Of the lines listed below, return exactly those that run from the line containing "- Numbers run" through the line containing "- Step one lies", both included.
_ _ _
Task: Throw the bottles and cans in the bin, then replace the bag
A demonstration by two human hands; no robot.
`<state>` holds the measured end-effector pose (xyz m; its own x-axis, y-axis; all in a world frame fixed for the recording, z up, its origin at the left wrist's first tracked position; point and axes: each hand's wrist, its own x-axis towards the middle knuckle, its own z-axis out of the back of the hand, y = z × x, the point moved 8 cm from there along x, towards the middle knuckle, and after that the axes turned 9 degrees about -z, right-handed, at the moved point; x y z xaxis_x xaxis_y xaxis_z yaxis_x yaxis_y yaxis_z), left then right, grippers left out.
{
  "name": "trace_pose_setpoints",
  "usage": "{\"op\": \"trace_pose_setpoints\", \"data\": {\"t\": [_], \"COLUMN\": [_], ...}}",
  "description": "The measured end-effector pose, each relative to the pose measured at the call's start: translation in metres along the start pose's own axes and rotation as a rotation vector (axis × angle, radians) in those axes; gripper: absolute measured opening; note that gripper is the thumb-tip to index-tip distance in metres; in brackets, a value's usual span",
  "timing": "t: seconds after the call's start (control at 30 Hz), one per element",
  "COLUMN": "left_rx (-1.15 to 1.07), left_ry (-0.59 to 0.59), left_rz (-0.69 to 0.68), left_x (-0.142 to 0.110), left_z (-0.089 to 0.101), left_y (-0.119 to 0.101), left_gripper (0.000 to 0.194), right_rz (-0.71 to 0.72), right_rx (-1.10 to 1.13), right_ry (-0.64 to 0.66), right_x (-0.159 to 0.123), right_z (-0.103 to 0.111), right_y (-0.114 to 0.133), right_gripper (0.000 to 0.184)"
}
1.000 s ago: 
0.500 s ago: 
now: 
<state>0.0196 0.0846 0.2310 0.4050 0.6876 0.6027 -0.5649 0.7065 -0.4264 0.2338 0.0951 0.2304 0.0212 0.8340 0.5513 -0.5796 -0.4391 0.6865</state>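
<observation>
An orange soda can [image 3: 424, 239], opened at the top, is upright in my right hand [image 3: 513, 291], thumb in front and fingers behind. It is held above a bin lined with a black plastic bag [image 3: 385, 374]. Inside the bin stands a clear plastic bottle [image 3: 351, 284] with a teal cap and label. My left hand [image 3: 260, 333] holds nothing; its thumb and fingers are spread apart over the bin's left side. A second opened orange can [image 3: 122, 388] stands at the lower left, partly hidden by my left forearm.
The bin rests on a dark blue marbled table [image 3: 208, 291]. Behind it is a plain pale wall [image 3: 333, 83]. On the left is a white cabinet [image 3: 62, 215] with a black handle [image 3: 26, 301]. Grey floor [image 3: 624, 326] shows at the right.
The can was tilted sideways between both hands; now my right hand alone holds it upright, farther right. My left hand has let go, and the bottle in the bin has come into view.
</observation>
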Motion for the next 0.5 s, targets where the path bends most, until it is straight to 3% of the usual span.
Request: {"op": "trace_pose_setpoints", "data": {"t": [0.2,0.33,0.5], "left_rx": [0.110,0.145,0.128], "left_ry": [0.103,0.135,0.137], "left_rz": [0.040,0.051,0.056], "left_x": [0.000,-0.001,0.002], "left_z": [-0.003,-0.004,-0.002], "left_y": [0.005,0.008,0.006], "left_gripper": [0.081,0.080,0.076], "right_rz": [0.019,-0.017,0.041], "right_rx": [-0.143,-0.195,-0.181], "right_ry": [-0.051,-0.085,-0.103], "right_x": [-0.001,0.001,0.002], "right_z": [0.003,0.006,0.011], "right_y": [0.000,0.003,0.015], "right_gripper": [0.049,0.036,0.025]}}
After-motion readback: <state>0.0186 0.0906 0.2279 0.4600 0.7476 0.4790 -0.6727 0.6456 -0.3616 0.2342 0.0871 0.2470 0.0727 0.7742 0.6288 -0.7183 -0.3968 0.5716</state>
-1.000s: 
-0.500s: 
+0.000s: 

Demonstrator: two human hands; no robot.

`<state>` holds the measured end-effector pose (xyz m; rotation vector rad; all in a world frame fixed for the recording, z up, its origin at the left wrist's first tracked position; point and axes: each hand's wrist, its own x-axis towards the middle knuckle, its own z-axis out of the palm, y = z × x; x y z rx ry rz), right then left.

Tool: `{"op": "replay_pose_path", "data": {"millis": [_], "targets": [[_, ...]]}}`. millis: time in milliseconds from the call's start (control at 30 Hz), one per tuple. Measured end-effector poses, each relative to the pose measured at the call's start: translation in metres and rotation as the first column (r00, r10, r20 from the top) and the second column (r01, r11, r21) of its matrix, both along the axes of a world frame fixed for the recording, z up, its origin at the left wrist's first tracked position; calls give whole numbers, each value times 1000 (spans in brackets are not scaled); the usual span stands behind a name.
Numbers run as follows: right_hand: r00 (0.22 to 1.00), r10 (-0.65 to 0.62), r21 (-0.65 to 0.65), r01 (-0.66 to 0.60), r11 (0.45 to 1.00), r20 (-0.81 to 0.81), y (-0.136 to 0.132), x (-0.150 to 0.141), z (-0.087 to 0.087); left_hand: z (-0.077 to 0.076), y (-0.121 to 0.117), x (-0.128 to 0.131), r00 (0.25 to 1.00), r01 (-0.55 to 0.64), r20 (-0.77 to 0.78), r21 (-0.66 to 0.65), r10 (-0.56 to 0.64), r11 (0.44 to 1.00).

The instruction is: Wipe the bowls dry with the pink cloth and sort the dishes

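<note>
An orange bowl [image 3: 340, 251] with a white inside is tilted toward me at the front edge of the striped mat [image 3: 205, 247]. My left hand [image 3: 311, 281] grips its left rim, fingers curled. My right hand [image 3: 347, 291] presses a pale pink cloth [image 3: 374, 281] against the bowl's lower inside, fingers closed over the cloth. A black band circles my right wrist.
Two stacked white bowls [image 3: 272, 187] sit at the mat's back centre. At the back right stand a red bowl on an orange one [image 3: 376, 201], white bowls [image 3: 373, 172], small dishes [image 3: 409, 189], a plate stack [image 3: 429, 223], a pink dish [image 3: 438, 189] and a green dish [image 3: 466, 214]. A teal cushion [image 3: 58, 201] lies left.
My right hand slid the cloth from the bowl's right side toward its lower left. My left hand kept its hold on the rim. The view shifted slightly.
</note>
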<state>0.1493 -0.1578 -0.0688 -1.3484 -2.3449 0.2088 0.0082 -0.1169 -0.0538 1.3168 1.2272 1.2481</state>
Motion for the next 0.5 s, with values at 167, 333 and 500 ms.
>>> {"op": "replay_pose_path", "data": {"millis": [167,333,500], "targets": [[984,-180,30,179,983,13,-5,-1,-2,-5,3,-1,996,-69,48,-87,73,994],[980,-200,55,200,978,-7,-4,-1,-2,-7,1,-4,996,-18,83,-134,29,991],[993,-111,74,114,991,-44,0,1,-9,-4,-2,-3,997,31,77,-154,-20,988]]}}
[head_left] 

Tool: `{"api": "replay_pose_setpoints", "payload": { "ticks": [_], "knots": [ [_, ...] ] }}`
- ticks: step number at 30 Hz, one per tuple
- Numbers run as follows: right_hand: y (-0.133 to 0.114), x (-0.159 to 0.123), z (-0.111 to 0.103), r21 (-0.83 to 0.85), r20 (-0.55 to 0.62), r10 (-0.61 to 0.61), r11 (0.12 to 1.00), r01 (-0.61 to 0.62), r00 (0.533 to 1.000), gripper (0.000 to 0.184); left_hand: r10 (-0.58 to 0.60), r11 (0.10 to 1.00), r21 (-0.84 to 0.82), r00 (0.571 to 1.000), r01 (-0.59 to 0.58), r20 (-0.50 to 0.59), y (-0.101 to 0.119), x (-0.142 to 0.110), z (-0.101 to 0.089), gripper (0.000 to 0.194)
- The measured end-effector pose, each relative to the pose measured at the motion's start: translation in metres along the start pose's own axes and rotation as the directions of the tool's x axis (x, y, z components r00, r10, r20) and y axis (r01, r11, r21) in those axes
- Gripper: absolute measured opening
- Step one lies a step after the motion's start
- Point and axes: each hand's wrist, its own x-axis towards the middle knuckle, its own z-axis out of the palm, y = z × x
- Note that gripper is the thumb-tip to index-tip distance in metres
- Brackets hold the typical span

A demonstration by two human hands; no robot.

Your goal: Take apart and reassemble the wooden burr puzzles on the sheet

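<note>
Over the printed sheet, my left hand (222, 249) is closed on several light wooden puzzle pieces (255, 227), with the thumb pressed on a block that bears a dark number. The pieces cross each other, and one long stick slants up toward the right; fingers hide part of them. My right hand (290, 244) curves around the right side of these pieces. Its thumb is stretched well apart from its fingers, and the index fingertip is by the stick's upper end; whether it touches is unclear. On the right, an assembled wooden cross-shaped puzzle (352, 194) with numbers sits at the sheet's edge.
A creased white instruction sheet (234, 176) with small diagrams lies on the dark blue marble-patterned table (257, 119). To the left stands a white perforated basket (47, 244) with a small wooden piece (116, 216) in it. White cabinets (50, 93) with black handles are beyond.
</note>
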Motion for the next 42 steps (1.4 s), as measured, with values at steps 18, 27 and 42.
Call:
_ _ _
- [ANSWER TO THE PROBLEM]
- Numbers run as follows: right_hand: y (-0.133 to 0.114), x (-0.159 to 0.123), z (-0.111 to 0.103), r21 (-0.83 to 0.85), r20 (-0.55 to 0.62), r10 (-0.61 to 0.61), r11 (0.12 to 1.00), r01 (-0.61 to 0.62), r00 (0.533 to 1.000), gripper (0.000 to 0.184); left_hand: r10 (-0.58 to 0.60), r11 (0.10 to 1.00), r21 (-0.84 to 0.82), r00 (0.571 to 1.000), r01 (-0.59 to 0.58), r20 (-0.50 to 0.59), y (-0.101 to 0.119), x (-0.142 to 0.110), z (-0.101 to 0.089), gripper (0.000 to 0.194)
- The measured end-effector pose, each relative to the pose measured at the motion's start: translation in metres along the start pose's own axes and rotation as the directions of the tool's x axis (x, y, z components r00, r10, r20) and y axis (r01, r11, r21) in those axes
- Gripper: absolute measured opening
- Step one lies a step after the motion's start

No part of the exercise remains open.